[TRY IT] Write every line of the material out exactly as shown.

[DATA SECTION]
:::::
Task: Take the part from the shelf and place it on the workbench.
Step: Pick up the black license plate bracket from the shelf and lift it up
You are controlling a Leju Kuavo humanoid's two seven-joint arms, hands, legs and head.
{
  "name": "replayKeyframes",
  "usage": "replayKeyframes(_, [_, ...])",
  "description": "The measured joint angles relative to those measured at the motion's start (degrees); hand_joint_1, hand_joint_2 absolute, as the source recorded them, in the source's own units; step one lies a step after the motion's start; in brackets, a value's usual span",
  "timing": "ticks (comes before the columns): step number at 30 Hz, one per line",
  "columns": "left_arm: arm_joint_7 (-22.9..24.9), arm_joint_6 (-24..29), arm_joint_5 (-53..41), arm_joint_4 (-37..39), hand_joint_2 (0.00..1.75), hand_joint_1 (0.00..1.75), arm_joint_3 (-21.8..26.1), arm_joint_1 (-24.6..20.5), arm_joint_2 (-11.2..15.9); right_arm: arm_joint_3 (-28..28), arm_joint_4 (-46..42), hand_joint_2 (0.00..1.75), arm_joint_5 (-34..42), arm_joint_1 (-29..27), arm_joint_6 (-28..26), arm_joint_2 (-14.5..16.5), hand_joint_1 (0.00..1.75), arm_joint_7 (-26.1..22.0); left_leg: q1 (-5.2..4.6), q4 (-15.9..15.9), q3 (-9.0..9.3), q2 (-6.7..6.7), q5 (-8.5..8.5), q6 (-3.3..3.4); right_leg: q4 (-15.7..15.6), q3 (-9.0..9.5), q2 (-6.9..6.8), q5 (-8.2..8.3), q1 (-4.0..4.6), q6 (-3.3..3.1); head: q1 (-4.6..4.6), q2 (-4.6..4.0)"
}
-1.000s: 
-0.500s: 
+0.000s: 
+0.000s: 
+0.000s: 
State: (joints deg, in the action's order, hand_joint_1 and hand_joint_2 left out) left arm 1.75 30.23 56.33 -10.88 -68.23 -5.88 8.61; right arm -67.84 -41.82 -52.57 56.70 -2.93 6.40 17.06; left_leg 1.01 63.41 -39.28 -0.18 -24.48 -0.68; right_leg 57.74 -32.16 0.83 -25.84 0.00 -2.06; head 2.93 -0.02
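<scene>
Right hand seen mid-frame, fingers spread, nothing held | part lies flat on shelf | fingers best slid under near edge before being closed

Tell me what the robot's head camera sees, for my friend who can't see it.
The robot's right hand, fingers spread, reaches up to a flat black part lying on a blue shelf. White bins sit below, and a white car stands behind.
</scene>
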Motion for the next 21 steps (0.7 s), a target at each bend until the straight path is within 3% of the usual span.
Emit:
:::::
[RESPONSE AREA]
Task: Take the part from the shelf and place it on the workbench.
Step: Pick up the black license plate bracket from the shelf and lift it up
You are controlling a Leju Kuavo humanoid's two seven-joint arms, hands, legs and head.
{
  "name": "replayKeyframes",
  "usage": "replayKeyframes(_, [_, ...])",
  "description": "The measured joint angles relative to those measured at the motion's start (degrees); hand_joint_1, hand_joint_2 absolute, as the source recorded them, in the source's own units; step one lies a step after the motion's start; in brackets, a value's usual span",
  "timing": "ticks (comes before the columns): step number at 30 Hz, one per line",
  "columns": "left_arm: arm_joint_7 (-22.9..24.9), arm_joint_6 (-24..29), arm_joint_5 (-53..41), arm_joint_4 (-37..39), hand_joint_2 (0.00..1.75), hand_joint_1 (0.00..1.75), arm_joint_3 (-21.8..26.1), arm_joint_1 (-24.6..20.5), arm_joint_2 (-11.2..15.9); right_arm: arm_joint_3 (-28..28), arm_joint_4 (-46..42), hand_joint_2 (0.00..1.75), arm_joint_5 (-34..42), arm_joint_1 (-29..27), arm_joint_6 (-28..26), arm_joint_2 (-14.5..16.5), hand_joint_1 (0.00..1.75), arm_joint_7 (-26.1..22.0); left_leg: q1 (-5.2..4.6), q4 (-15.9..15.9), q3 (-9.0..9.3), q2 (-6.7..6.7), q5 (-8.5..8.5), q6 (-3.3..3.4); right_leg: q4 (-15.7..15.6), q3 (-9.0..9.5), q2 (-6.9..6.8), q5 (-8.2..8.3), q1 (-4.0..4.6), q6 (-3.3..3.1); head: q1 (-4.6..4.6), q2 (-4.6..4.0)"
}
-1.000s: 
-0.500s: 
+0.000s: 
+0.000s: 
+0.000s: 
State: (joints deg, in the action's order, hand_joint_1 and hand_joint_2 left out) left arm 1.75 30.23 56.33 -10.88 -68.23 -5.88 8.61; right arm -67.84 -41.82 -52.57 56.70 -2.93 6.40 17.06; left_leg 1.01 63.41 -39.28 -0.18 -24.48 -0.68; right_leg 57.74 -32.16 0.83 -25.84 0.00 -2.06; head 2.93 -0.02
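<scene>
Right hand seen mid-frame, fingers spread, nothing held | part lies flat on shelf | fingers best slid under near edge before being closed

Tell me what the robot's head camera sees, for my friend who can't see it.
The robot's right hand, fingers spread, reaches up to a flat black part lying on a blue shelf. White bins sit below, and a white car stands behind.
</scene>
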Motion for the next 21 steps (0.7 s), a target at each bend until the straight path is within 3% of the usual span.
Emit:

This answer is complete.